→ **YOUR INSTRUCTIONS**
The copy you give must match the listing below exactly and contain no pictures.

→ **GIVEN INFORMATION**
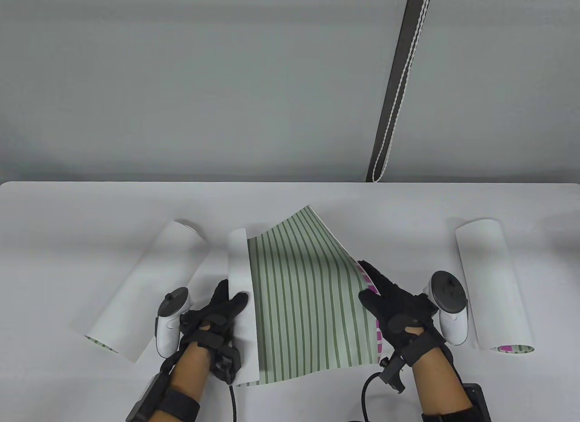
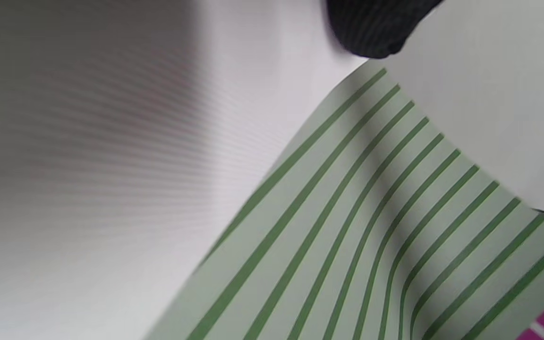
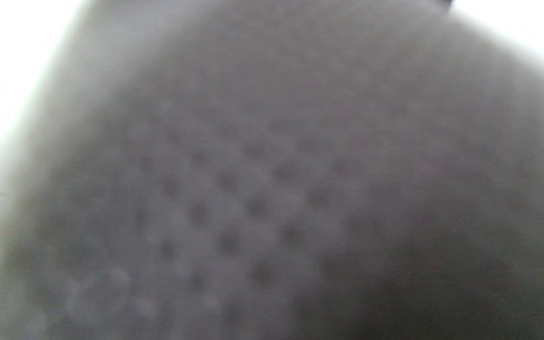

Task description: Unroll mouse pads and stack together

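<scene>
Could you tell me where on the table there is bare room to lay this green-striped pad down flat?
Bare table runs along the far edge, and between the green-striped pad and the right roll. It is crowded near the left hand, close to the left roll; the right hand grips the pad's right edge.

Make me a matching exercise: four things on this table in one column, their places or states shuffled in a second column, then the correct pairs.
Things
1. green-striped pad
2. left roll
3. right roll
4. pink-striped pad

Places or states
A. rolled up, pink and green showing at its near end
B. held open between the left hand and right hand
C. only a sliver showing by the right hand, under the open pad's right edge
D. rolled up, lying at a slant, green stripes showing at its near end

Pairs: 1-B, 2-D, 3-A, 4-C
</scene>
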A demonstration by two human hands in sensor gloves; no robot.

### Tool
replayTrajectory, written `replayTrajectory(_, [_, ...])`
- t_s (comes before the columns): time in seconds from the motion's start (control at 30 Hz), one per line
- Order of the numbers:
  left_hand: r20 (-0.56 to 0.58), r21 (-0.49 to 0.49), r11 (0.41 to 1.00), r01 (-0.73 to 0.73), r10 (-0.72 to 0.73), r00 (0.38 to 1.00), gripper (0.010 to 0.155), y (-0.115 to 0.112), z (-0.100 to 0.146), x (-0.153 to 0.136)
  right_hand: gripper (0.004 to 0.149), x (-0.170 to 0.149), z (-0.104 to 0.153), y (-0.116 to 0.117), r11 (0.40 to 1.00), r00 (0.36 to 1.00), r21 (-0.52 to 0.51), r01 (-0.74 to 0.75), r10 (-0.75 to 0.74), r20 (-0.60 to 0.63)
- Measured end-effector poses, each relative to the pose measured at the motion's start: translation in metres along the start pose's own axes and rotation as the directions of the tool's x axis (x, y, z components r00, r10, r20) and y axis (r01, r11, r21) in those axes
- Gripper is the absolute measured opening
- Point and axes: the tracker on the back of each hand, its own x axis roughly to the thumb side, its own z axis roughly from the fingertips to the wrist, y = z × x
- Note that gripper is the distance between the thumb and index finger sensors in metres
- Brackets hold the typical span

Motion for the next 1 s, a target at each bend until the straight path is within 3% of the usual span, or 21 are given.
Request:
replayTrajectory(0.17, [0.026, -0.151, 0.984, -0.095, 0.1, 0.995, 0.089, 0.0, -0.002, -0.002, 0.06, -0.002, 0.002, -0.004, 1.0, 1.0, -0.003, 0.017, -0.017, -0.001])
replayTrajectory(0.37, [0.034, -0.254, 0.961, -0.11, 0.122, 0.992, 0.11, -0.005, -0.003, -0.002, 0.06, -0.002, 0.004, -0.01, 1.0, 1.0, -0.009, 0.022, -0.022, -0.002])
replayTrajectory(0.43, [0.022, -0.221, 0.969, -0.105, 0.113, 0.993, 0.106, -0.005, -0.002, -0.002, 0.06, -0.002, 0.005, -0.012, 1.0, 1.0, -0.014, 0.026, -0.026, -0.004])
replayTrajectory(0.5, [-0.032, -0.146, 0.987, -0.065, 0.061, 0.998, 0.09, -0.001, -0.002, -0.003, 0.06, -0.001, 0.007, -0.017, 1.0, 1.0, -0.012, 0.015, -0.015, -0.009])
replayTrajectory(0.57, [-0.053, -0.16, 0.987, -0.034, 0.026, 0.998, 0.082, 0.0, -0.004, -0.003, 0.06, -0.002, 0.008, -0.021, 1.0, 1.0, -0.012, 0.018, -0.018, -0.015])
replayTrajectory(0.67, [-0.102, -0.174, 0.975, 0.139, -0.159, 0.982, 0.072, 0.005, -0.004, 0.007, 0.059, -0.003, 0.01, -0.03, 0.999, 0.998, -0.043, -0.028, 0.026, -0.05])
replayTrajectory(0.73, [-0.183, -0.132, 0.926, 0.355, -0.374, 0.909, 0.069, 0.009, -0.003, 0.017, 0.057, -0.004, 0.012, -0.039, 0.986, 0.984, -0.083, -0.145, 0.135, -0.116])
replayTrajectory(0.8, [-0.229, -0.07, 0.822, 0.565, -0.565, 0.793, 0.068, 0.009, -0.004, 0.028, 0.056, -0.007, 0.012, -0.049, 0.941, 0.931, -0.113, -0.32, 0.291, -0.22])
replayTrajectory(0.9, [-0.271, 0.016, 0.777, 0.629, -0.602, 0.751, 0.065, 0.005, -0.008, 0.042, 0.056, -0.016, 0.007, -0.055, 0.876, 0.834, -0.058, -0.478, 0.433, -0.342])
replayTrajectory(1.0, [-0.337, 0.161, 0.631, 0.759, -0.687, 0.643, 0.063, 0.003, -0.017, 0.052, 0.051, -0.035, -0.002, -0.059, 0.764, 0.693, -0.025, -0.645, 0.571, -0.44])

→ **ANSWER FOR THIS EXERCISE**
Task description: Unroll mouse pads and stack together

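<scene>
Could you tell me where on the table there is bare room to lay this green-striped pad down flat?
Bare table runs along the far edge, and between the green-striped pad and the right roll. It is crowded near the left hand, close to the left roll; the right hand grips the pad's right edge.

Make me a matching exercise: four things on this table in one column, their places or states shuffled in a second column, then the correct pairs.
Things
1. green-striped pad
2. left roll
3. right roll
4. pink-striped pad

Places or states
A. rolled up, pink and green showing at its near end
B. held open between the left hand and right hand
C. only a sliver showing by the right hand, under the open pad's right edge
D. rolled up, lying at a slant, green stripes showing at its near end

Pairs: 1-B, 2-D, 3-A, 4-C
</scene>
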A demonstration by two human hands in sensor gloves; no robot.

### Tool
replayTrajectory, written `replayTrajectory(_, [_, ...])`
- t_s (comes before the columns): time in seconds from the motion's start (control at 30 Hz), one per line
- Order of the numbers:
  left_hand: r20 (-0.56 to 0.58), r21 (-0.49 to 0.49), r11 (0.41 to 1.00), r01 (-0.73 to 0.73), r10 (-0.72 to 0.73), r00 (0.38 to 1.00), gripper (0.010 to 0.155), y (-0.115 to 0.112), z (-0.100 to 0.146), x (-0.153 to 0.136)
  right_hand: gripper (0.004 to 0.149), x (-0.170 to 0.149), z (-0.104 to 0.153), y (-0.116 to 0.117), r11 (0.40 to 1.00), r00 (0.36 to 1.00), r21 (-0.52 to 0.51), r01 (-0.74 to 0.75), r10 (-0.75 to 0.74), r20 (-0.60 to 0.63)
- Measured end-effector poses, each relative to the pose measured at the motion's start: translation in metres along the start pose's own axes and rotation as the directions of the tool's x axis (x, y, z components r00, r10, r20) and y axis (r01, r11, r21) in those axes
- Gripper is the absolute measured opening
- Point and axes: the tracker on the back of each hand, its own x axis roughly to the thumb side, its own z axis roughly from the fingertips to the wrist, y = z × x
- Note that gripper is the distance between the thumb and index finger sensors in metres
- Brackets hold the typical span

Motion for the next 1 s, a target at each bend until the straight path is within 3% of the usual span, or 21 are given.
Request:
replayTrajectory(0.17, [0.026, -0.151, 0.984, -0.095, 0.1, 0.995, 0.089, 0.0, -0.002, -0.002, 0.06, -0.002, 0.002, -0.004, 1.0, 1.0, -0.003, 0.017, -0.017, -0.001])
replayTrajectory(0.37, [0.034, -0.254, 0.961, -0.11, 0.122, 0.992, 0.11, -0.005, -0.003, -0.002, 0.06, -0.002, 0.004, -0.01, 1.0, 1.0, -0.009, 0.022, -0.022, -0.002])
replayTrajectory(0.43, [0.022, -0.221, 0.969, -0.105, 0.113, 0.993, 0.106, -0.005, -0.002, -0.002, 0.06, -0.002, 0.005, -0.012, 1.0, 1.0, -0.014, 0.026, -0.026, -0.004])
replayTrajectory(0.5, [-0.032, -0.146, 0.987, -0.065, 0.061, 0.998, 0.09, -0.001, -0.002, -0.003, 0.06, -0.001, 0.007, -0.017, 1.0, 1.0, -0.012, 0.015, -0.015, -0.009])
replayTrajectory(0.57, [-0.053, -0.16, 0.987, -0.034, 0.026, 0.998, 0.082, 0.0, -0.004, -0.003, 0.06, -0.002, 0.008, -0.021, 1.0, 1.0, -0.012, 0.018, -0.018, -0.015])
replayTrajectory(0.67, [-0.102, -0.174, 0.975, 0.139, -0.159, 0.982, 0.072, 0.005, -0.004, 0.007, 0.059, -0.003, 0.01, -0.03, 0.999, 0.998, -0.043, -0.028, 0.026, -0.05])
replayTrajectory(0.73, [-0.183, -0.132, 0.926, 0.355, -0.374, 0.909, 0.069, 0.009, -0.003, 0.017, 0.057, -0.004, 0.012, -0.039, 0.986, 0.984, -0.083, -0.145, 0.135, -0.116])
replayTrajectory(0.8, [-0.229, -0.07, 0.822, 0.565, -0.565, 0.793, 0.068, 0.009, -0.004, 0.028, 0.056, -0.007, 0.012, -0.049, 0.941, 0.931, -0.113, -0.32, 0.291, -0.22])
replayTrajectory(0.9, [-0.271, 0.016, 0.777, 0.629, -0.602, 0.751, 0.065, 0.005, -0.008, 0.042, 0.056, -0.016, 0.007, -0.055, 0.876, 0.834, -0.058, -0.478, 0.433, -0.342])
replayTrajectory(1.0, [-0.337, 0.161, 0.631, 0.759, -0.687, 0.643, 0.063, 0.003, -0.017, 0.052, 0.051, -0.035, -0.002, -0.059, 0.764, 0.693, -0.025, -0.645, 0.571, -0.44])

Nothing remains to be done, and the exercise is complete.